Mother catches Idaho woman stabbing her daughter in bedroom say police

The mother, who tried to stop the attack, was also cut before the suspect fled according to police.

POCATELLO, Idaho — The attempted murder case against Marita Gonzales rests in large part on a mother’s account that she opened her daughter’s bedroom door and found a stabbing underway, then suffered her own injury as she tried to intervene in the late-night attack inside a Pocatello apartment, according to police and court records cited in local reports.

Investigators said the assault unfolded on Sunday, Feb. 15, inside an apartment on South Arthur Avenue where Rajah Keller, 32, lived with her mother, Starla Keller, 49. Before the attack, court records cited in local coverage said Rajah Keller had met Gonzales online and invited her to the apartment. That detail has drawn attention because it places the alleged assailant inside the home not as a stranger who forced entry, but as a guest who had been allowed in. It also narrows the starting point of the case to a more private and less visible setting, where only the people inside the apartment initially knew what had happened and where police had to reconstruct events from trauma, witness memory and later investigative work.

Starla Keller’s account, as summarized in reports on the court record, describes a burst of violence that was already in motion by the time she reached the bedroom. She told investigators she heard a commotion at about 10 p.m. and walked into the room, where she saw Gonzales stabbing Rajah Keller. Authorities later said Rajah Keller was stabbed 18 times. The mother’s entrance did not end the violence. Police said Gonzales then cut Starla Keller in the face before leaving the apartment and running from the area. In one sequence, then, the state says it has a witness to the attack, a second victim who was injured in the same episode and a surviving stabbing victim whose wounds match the account of a sustained assault.

Responding officers arrived minutes later, at about 10:06 p.m., and found a scene that prosecutors are likely to emphasize as evidence of the seriousness of the crime. According to court records described publicly, Rajah Keller was conscious but nude, covered in blood and suffering wounds to her face, head, neck and hands. Those are not minor injuries, and they are not located in a single area. Together, they suggest a struggle that moved quickly and violently, one in which the victim may have tried to shield herself or push the weapon away. Officers rendered aid until she could be taken to Portneuf Medical Center, where medical staff determined she needed to be airlifted to a hospital in Salt Lake City for further treatment.

The mother was treated locally and released, but her role in the case goes beyond the aggravated battery count attached to her injury. Her report also appears to explain why police initially circulated a suspect description that later changed. In the first public alert, police said they were looking for an unknown male assailant approximately 5 feet 10 inches tall, with short hair, a hat and a dark jacket, last seen running south on Arthur Avenue. That description framed the first stage of the manhunt and was repeated in early news reports. It was not, however, where the investigation ended.

Detectives later reviewed surveillance footage showing Rajah Keller and another person entering a store about an hour before the incident, police said. That footage helped them identify Gonzales as the suspect, transforming the case from a neighborhood search for an unnamed male to a named arrest of a 32-year-old woman from Pocatello.
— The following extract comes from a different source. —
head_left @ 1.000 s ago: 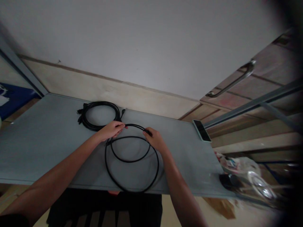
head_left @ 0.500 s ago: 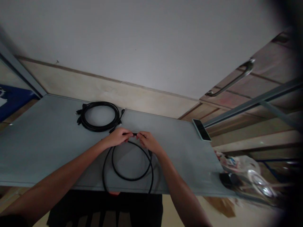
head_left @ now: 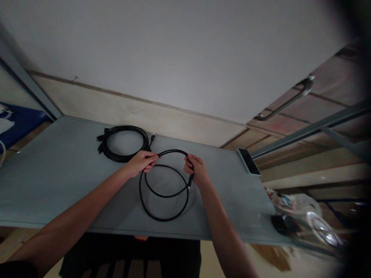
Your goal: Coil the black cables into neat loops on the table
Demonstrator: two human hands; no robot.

The change is notable for two reasons. First, it shows the weight investigators gave to objective video evidence over the confusion of the first emergency reports. Second, it highlights how quickly the narrative of a violent crime can change when detectives move from eyewitness description to a timeline built from recorded movement, location and contact between victim and suspect.

Gonzales was arrested on Tuesday night, Feb. 17, at about 9 p.m. and booked into the Bannock County Jail. Police said she was charged with attempted murder and aggravated battery. By Wednesday, she was in court, where a judge ordered her held on $1 million bond. Those steps gave the prosecution its first formal shape, but the public record still contains major gaps. Authorities have not publicly stated a motive. They have not said what happened in the apartment between Gonzales’ arrival and the start of the stabbing. They have not disclosed whether the knife was recovered, whether forensic evidence inside the room supports the witness account in specific ways, or whether the victim was able to give investigators her own version of events after treatment.

Even without those details, the available facts have made the case stand out in southeastern Idaho. Pocatello is a city of roughly 60,000 people, and the attack happened in a residential block rather than in a commercial district or a public confrontation outside. The alleged violence also took place in one of the most private spaces in a home, a bedroom, after a meeting that reportedly grew out of online contact. That combination of personal access, repeated stabbing and a mother entering the room in time to witness the assault has given the case unusual emotional force, even as the legal process remains at a comparatively early stage.

For now, the case remains defined by what is known and what is not. What is known is that Rajah Keller survived a severe stabbing, Starla Keller was injured while trying to stop it, and police say Gonzales is the person responsible. What is not yet known publicly is why the attack happened and what additional evidence prosecutors will use to prove intent. Those answers are expected to emerge, if they do, through future hearings and filings in Bannock County court.

Author note: Last updated March 20, 2026.